My father, home again after having spent the last three of the war years in a prisoner-of-war camp, showed me how to use the paints – for instance, how to blend the blue with white to produce the colour of the sky.  I discovered how much white was needed in comparison with the small amount of blue, and I realized that the little white block would be used up much more quickly than the other colours, and that – in the conditions of the time – I would never be able to replace it.  It was a devastating discovery and, as I seem to remember, it pretty well spoiled my pleasure in the paints.

Using things up and not being able to replace them: this cause of anxiety was by then a central element of my image of the world.  It had been drilled into me by the war-time conditions.  Food was short: “That’s all the bread there is for now, darling, but you can have a bit more of the rye soup.”  (“For now” might mean until next week, or whenever my mother was again able to scrounge something from which to make bread.)  There was no clothing to be bought, so my mother was constantly cutting up and re-sewing her own and her husband’s clothes for us children or bartering with neighbouring mothers who had children of different ages.  

The effect of that strand of experience – the irreplaceability of most things – has run through my whole life.  When I was teaching in Toronto and lost a favourite pen I dealt with the resulting (and entirely disproportionate) anxiety by going as soon as possible to buy another.  I found a kind of shoe that I liked and, before the style was no longer available, I bought two more pairs.  With certain “treat” foods, I always have a couple of extra packages (or four or five?) on hand in case ….

 Like many writers, I love notebooks but when I’ve bought one I put it away because it’s too precious to use.  I now forbid myself from buying any more, and I worry about whether and how, in my few remaining years, I will be able to use up the ones I already have.

For nearly eighty years a voice inside me has been saying, “Don’t use it all because it’s so precious and irreplaceable!” – and, even worse, “Don’t use it at all!

Nearly eighty years after I received that first paint-box I’ve now decided to try water-colour painting again – a mental-health activity for my old age – but I vividly remember the “white paint” issue and even before buying a set of colours I made sure that I would be able to buy more white paint.  Yes, little tubes of every colour are individually available, and, yes, I can buy as many tubes of white as I want.  So I can let myself paint again, and enjoy it without worrying about running out of the white.

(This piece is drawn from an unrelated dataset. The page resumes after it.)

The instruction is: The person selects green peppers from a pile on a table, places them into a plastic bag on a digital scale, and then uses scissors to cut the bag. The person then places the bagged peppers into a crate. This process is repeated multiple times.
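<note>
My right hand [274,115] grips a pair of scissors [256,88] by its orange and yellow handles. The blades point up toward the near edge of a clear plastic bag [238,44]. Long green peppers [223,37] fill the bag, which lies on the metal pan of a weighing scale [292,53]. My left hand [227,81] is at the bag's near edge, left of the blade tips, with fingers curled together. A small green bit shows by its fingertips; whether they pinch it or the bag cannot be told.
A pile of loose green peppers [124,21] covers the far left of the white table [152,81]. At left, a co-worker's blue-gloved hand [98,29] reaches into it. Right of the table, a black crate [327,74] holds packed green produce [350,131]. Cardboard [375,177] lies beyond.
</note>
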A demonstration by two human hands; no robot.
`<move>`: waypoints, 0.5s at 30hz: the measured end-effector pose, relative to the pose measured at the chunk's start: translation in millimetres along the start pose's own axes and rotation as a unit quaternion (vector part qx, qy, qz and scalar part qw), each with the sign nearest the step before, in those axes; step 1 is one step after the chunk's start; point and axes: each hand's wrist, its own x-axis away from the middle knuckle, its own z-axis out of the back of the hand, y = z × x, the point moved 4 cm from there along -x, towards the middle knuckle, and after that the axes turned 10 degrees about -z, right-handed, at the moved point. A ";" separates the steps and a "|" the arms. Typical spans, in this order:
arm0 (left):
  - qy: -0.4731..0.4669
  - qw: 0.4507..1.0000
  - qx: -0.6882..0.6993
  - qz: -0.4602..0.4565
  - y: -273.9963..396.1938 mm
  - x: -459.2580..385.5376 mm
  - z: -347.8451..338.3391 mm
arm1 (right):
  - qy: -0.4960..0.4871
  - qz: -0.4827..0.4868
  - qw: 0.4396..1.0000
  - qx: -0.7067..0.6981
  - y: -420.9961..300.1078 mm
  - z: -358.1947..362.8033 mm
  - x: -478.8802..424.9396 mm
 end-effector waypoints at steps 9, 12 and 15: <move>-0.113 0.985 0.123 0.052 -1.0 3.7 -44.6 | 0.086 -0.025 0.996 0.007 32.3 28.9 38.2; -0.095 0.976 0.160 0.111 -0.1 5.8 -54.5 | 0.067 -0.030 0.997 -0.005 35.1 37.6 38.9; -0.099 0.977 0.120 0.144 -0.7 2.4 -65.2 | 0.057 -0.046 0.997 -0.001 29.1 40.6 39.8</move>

Of course this is not just about paint or notebooks or shoes.  It’s about war and especially about children.  For the sake of my mental health I can no longer bear to keep informed about the world’s wars but I know that there are millions of children who, day after day, are being imprinted with experiences that will shape (or distort) their future lives, affect their work and their relationships, and probably be part of the emotional burden that, every morning, they will wake up to and resume.

© Marianne Brandis, 2024.

Reflections on Mountains

Mountains begin as geology, stony wrinkles in the earth’s crust.  They become landscape, part of our home, the environment that has evolved on this beautiful planet.  They culminate as symbol, dwellings for the imagination and the spirit.

At first mountains were bare rock, forced into existence by the slow pressure of changes in the earth’s crust.

Gradually, over time, their slopes became clothed in vegetation.  As they became a home for plants and animals, they also became a home for humans.  And they became landscape.  “Landscape” is a human concept, formulated by the human brain and imagination.  We love to give names to things.

But humans also always move beyond what is “merely” visible.  To all human societies, world-wide, mountains have always been much more than just geology or just landscape.  Mountains, and especially mountaintops, are sacred places.  Think of Mount Sinai, Mount Fuji, Mount Olympus.  They are the places where the earth and its occupants come closest to “sky” and to the powers who live there.

***

On my desk there is a photograph of mountains, the mountains of British Columbia among which I spent eleven years in my youth.  It was only after I moved away to flat parts of the country that I realized how important those mountains had been in forming my image of the world, not just the physical shape of the planet but the world of the imagination.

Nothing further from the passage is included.